• _ENTRIES SUPPLIED_:
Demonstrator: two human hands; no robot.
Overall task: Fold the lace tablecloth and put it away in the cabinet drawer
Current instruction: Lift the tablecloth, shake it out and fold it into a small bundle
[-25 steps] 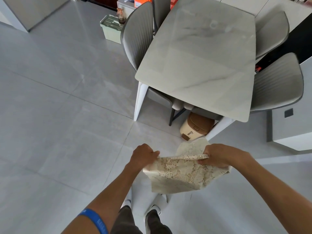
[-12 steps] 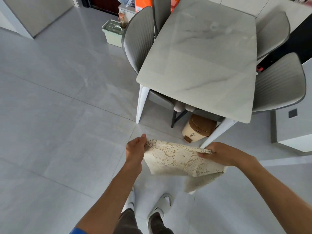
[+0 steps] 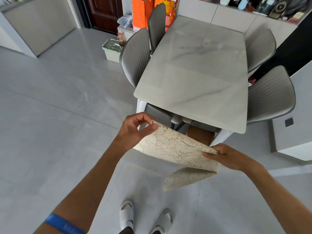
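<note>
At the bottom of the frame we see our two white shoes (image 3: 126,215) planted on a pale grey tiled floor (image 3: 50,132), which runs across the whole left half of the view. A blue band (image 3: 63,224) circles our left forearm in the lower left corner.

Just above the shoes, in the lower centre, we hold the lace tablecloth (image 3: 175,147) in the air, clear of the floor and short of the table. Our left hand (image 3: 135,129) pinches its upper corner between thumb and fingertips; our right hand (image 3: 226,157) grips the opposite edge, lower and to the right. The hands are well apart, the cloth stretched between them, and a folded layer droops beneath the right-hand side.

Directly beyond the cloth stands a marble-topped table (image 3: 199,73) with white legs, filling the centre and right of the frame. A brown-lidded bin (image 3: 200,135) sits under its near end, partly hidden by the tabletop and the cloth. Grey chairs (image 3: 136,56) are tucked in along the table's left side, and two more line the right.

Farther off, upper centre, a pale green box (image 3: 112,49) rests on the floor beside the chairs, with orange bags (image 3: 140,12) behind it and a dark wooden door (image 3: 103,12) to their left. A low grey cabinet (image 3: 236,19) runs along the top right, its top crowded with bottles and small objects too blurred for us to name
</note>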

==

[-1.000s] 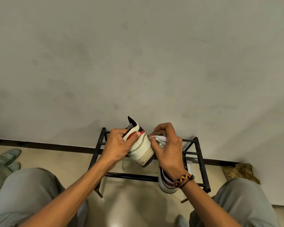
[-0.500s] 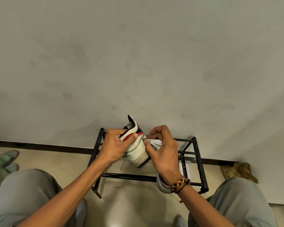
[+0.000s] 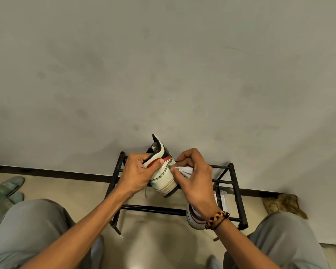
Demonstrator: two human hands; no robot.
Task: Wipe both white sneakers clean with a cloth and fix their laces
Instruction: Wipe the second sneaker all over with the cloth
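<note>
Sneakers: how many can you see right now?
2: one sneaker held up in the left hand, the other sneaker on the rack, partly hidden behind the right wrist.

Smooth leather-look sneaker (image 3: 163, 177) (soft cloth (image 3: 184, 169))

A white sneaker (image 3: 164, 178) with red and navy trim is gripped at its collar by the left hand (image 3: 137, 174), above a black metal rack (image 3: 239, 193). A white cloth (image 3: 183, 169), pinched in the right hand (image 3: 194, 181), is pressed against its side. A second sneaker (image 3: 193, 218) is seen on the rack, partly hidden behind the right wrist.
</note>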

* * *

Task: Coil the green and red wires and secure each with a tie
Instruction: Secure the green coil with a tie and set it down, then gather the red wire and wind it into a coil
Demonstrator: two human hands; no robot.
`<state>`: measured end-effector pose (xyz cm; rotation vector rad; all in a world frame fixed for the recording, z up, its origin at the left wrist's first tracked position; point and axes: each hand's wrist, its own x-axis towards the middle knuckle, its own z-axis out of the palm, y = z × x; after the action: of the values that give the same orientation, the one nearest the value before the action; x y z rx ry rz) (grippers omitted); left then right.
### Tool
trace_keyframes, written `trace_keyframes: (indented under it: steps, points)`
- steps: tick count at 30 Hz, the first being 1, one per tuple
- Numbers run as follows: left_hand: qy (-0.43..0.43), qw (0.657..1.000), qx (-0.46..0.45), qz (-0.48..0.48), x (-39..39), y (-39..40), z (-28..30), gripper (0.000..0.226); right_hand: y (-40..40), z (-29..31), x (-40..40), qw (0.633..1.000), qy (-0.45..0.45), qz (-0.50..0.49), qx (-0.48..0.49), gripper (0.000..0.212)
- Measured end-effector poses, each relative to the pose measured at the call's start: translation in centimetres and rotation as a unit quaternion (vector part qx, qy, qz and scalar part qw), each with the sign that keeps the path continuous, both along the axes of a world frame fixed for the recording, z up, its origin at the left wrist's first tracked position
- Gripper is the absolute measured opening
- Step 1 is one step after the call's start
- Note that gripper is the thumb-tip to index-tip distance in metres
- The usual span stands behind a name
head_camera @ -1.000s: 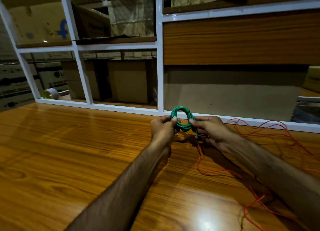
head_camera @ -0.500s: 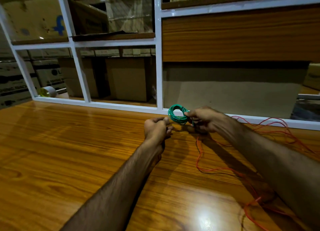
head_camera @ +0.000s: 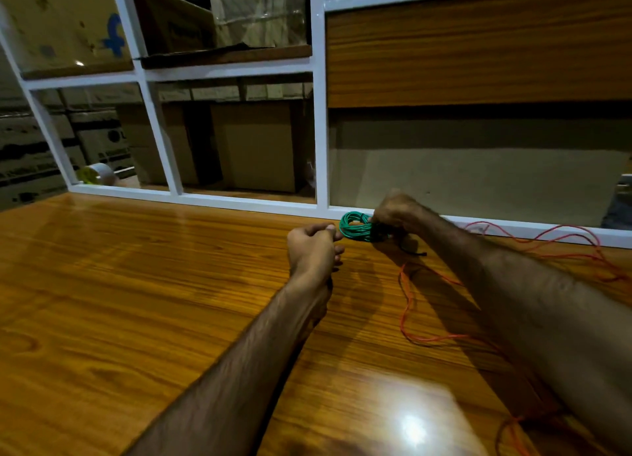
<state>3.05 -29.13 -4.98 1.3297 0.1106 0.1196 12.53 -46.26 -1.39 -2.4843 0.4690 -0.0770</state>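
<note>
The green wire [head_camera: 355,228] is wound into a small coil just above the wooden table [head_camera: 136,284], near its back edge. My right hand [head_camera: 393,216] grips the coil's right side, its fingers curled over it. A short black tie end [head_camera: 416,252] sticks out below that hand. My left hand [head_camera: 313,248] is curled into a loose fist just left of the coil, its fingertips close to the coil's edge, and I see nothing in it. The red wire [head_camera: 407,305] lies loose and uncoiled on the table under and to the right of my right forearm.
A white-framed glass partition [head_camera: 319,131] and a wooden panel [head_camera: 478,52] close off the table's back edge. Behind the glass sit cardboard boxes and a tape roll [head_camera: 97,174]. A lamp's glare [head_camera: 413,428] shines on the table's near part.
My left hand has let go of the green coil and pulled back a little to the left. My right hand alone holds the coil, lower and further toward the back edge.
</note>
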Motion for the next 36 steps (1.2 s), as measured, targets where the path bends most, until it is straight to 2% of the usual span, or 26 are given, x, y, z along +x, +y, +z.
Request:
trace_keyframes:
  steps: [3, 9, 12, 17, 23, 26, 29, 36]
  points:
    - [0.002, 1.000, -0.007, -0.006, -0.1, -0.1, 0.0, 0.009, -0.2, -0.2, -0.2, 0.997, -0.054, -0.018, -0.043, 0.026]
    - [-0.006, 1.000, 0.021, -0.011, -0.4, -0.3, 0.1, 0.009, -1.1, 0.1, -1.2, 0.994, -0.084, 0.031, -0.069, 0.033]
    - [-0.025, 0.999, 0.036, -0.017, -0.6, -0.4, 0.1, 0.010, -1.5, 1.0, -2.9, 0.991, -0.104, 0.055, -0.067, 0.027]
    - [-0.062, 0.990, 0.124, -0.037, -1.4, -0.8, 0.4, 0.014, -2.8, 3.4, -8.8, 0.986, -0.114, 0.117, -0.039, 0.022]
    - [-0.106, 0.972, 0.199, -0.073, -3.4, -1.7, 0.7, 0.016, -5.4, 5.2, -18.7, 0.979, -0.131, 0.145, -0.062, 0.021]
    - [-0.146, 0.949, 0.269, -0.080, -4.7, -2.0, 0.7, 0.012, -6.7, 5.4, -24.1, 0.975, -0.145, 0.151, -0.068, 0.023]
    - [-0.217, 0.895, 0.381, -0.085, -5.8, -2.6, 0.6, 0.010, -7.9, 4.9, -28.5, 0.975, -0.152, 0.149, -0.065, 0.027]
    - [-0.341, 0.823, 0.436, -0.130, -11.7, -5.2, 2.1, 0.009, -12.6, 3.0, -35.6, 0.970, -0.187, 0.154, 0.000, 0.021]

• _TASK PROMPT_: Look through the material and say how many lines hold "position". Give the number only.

• _TASK OUTPUT_: 2